* _Exercise requirements_: Since only part of the material below is wanted, output exactly the lines from the one with "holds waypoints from" up to and including the one with "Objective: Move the".

* _Excerpted records_:

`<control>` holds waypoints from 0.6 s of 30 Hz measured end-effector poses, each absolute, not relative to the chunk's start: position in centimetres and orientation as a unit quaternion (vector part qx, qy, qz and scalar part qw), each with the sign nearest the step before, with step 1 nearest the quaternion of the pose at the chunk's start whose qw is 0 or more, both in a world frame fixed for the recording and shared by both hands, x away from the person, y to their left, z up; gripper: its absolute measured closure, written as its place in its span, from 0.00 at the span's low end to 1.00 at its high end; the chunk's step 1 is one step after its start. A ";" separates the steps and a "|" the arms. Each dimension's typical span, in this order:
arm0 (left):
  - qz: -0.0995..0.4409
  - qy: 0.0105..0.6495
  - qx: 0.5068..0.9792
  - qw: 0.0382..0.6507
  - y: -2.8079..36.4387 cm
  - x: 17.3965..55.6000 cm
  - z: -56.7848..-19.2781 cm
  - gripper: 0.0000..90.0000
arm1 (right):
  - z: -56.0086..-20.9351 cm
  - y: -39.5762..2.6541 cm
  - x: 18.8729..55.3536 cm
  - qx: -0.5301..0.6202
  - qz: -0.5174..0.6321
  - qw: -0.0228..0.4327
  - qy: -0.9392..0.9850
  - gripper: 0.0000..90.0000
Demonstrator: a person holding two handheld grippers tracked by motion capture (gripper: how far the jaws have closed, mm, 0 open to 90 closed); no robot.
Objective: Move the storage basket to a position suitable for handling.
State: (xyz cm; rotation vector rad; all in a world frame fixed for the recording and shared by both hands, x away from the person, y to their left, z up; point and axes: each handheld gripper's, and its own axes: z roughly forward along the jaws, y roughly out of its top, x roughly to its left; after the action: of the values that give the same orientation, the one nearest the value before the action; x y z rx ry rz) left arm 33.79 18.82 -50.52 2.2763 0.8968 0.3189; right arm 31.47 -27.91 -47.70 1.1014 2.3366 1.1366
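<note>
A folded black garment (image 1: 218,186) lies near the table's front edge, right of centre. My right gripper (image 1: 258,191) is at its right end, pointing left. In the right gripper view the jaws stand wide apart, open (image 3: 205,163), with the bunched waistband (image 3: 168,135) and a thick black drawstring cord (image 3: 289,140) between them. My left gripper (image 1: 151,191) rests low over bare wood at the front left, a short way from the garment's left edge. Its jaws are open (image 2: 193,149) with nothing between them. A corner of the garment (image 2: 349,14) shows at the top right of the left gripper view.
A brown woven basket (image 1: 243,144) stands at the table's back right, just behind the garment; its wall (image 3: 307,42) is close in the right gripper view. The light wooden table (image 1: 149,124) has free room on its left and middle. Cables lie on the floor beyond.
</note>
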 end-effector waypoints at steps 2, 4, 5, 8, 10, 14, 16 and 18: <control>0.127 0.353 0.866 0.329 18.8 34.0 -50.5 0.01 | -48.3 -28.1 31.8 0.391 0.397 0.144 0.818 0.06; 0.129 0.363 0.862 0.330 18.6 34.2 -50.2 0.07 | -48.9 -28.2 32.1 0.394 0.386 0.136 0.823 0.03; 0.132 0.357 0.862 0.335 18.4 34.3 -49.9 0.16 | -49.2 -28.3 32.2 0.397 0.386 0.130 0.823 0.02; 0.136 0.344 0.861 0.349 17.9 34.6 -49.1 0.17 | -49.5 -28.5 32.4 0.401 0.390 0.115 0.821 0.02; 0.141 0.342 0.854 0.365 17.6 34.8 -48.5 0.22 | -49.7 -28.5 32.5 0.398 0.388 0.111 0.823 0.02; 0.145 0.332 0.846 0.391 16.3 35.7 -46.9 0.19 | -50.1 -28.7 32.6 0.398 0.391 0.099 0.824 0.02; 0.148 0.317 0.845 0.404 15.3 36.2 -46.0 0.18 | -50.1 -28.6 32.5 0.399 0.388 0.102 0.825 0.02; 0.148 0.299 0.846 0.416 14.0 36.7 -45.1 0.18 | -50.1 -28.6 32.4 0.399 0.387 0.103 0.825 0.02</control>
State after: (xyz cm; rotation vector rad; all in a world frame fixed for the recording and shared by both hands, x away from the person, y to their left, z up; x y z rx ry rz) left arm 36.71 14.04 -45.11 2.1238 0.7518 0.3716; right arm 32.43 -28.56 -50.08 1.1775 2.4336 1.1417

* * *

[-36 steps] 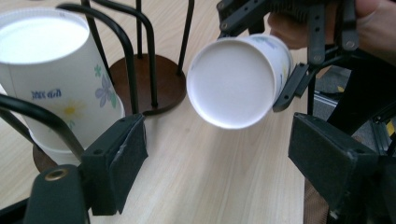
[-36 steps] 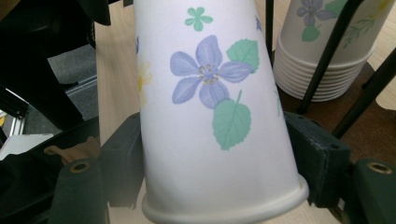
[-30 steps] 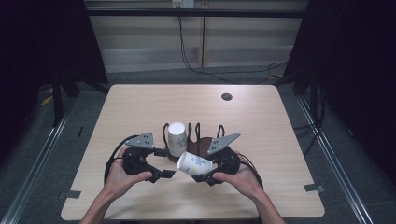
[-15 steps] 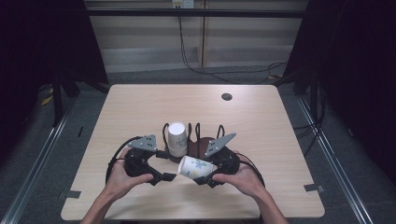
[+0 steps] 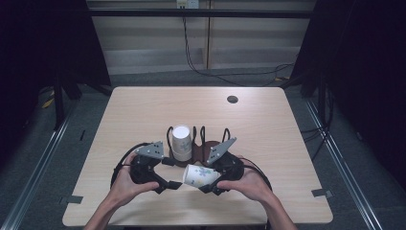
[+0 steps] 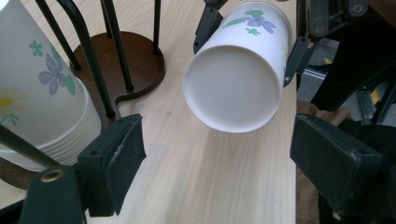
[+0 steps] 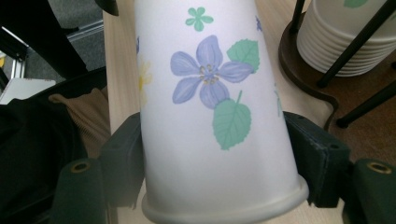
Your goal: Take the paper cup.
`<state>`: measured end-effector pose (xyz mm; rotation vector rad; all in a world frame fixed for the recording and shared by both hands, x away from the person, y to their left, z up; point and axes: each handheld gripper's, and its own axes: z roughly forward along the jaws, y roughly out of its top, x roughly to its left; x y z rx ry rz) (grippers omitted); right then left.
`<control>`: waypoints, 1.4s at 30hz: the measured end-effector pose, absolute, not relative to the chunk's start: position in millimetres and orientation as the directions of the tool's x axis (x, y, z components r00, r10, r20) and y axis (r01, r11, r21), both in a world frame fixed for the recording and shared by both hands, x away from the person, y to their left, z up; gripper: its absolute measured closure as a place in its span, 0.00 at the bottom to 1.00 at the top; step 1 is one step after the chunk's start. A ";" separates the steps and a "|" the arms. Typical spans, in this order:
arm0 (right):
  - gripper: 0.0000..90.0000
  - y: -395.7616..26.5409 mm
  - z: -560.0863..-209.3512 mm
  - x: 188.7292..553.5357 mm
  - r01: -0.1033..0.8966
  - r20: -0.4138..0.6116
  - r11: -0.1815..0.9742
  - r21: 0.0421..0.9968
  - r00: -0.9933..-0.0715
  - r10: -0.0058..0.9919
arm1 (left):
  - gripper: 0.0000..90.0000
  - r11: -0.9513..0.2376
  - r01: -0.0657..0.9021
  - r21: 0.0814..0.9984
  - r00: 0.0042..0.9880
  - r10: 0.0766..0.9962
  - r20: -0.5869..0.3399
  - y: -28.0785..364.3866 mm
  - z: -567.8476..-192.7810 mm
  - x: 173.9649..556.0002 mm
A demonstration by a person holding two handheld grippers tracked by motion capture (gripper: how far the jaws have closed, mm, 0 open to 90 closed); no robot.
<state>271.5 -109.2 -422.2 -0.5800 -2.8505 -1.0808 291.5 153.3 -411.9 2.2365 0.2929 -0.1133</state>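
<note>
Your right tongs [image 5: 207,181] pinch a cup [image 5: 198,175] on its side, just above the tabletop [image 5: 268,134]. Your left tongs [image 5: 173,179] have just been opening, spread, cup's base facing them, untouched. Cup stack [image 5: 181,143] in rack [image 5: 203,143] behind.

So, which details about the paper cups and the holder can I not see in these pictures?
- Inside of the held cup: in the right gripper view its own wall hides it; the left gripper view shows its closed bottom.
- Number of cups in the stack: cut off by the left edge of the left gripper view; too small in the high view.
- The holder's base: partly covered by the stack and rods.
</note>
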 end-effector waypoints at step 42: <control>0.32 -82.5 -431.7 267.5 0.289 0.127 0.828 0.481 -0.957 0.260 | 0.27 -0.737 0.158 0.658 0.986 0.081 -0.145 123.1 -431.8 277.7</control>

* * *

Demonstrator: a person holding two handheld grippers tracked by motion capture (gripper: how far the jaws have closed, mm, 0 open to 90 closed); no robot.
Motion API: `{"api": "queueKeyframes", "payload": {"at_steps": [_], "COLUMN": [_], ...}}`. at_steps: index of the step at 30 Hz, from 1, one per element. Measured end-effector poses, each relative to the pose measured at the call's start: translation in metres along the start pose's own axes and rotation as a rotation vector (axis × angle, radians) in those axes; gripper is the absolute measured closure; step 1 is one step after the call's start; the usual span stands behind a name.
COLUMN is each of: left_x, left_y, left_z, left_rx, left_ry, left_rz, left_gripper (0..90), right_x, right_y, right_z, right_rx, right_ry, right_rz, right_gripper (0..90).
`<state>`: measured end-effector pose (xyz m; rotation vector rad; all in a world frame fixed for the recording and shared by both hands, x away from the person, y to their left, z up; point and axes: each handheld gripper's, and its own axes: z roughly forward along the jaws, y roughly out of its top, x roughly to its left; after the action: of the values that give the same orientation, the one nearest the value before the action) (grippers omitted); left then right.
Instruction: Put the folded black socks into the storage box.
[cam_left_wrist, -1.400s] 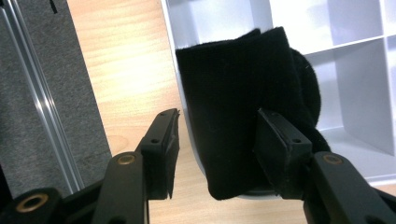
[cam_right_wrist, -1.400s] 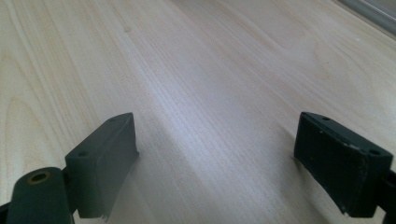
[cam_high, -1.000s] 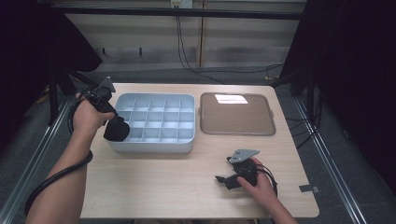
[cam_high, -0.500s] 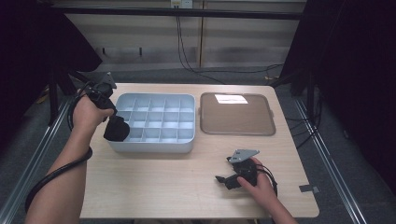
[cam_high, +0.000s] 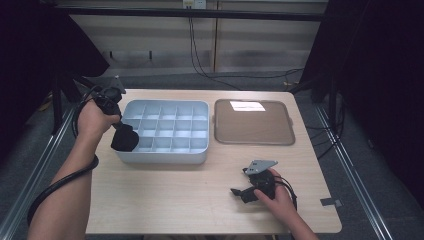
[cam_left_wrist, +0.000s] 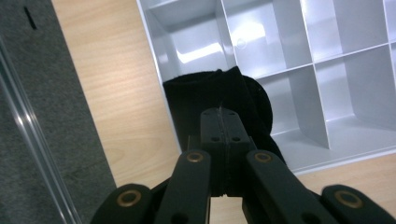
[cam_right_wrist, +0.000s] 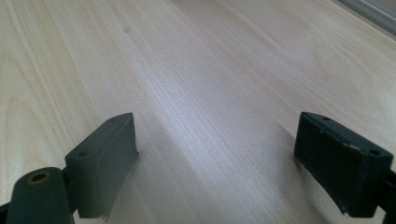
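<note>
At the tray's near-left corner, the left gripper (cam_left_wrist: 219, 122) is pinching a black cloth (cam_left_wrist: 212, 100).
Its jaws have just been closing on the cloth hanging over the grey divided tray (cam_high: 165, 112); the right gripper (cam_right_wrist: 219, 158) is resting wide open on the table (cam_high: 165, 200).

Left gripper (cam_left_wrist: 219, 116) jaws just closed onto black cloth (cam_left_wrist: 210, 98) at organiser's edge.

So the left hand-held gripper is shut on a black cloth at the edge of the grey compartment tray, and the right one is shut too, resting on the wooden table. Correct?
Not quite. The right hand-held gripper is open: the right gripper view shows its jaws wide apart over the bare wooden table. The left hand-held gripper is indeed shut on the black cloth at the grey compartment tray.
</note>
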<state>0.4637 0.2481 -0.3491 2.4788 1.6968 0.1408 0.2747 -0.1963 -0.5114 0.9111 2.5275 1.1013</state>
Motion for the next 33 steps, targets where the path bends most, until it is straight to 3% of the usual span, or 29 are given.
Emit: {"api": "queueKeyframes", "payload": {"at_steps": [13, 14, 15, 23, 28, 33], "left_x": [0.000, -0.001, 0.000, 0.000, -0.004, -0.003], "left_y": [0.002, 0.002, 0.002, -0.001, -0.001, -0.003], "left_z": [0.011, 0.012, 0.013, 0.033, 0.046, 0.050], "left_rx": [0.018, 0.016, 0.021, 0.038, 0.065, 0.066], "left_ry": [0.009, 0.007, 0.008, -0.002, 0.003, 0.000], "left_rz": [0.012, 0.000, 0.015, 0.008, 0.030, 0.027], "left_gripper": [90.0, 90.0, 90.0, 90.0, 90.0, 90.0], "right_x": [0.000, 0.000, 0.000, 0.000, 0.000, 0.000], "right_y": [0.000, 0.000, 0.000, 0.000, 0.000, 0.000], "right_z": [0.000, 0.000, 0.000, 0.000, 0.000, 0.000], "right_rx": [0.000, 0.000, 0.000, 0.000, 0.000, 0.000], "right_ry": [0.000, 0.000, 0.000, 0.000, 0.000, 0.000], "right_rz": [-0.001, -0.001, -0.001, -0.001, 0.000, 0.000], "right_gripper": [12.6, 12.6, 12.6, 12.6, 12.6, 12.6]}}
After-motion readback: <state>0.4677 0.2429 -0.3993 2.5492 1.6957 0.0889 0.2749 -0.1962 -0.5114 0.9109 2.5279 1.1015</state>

* _Response below_:
`<control>` holds waypoints from 0.6 s of 30 Hz measured end-effector poses, each absolute, not relative to the chunk's start: position in centimetres and orientation as a unit quaternion (vector part qx, qy, qz and scalar part qw), each with the sign nearest the step before, with step 1 nearest the quaternion of the pose at the chunk's start whose qw is 0 or more, both in a world frame fixed for the recording and shared by both hands, x away from the person, y to their left, z up; gripper: its absolute measured closure, written as its place in its span, from 0.00 at the span's low end to 1.00 at its high end; the chunk's step 1 is one step after its start. A ";" separates the steps and a "|" the arms. Each dimension's typical span, in this order:
arm0 (left):
  - qz: -0.0995..0.4409
  - qy: 0.0105..0.6495
  - qx: 0.5068..0.9792
  - qw: 0.0382..0.6507
  - y: -2.8079..36.4387 cm
  - x: 17.3965..55.6000 cm
  - z: -56.7848..-19.2781 cm
  - gripper: 0.0000..90.0000
arm1 (right):
  - z: -56.0086..-20.9351 cm
  - y: -39.5762..2.6541 cm
  - x: 18.8729..55.3536 cm
  - qx: -0.5301..0.6202
  - qz: -0.5174..0.6321
  - qw: -0.0228..0.4327
  - qy: -0.9392..0.9850
  - gripper: 0.0000..90.0000
Demonstrator: a person holding two handheld grippers tracked by motion capture (gripper: how far the jaws have closed, mm, 0 open to 90 closed); no robot.
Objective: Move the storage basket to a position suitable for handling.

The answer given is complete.